SUPPLIED MATERIAL
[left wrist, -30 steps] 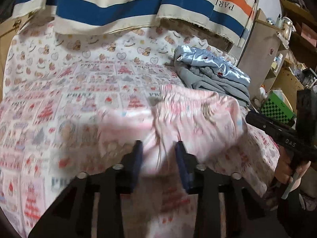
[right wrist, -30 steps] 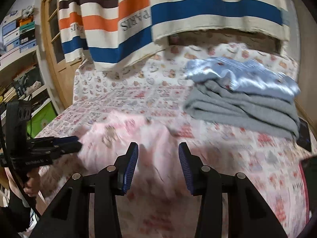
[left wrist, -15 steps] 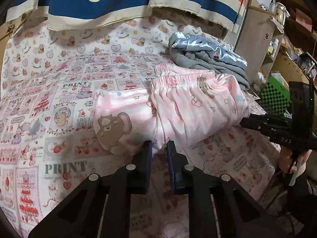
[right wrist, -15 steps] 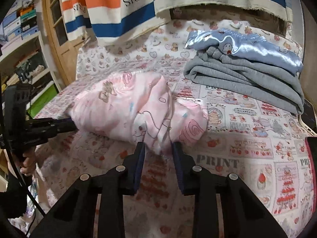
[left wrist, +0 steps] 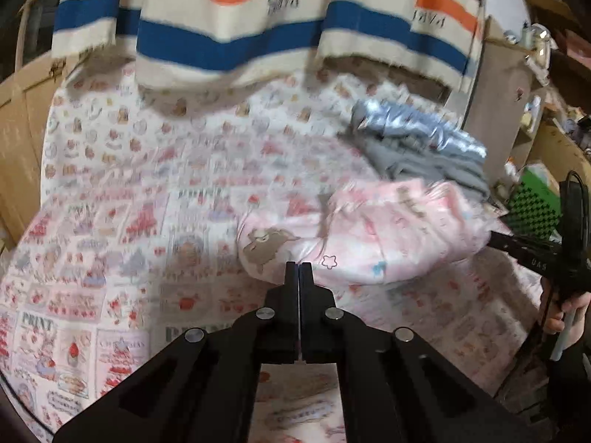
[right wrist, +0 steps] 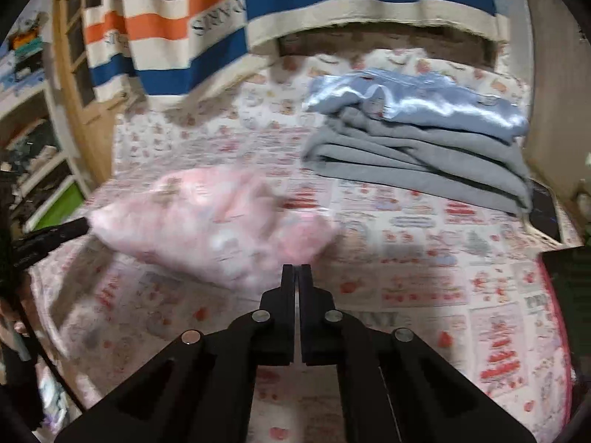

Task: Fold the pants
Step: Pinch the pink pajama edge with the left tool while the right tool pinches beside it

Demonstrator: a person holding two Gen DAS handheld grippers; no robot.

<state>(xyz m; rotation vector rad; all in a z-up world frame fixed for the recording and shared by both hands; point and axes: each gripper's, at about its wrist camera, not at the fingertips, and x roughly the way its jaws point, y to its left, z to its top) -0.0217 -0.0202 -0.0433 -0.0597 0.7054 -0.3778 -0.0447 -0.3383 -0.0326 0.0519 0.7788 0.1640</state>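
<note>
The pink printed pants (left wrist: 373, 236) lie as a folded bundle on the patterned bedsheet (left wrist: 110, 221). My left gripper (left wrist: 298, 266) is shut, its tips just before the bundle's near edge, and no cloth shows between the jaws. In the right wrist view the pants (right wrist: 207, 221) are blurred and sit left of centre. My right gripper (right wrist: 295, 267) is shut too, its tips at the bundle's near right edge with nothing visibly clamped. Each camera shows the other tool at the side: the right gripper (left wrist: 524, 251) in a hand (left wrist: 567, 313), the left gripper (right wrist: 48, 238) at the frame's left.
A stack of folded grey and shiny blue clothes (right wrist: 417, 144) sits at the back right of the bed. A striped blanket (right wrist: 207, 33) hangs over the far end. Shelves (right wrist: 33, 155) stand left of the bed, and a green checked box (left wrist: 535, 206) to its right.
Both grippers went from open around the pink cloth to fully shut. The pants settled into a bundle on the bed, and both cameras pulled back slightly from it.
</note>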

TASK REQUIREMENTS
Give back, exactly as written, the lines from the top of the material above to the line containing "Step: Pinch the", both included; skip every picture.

REPLY
[left wrist, -30 steps] 
[right wrist, -30 steps] 
[left wrist, -15 steps] 
[right wrist, -15 steps] 
[left wrist, +0 steps] 
[right wrist, +0 steps] 

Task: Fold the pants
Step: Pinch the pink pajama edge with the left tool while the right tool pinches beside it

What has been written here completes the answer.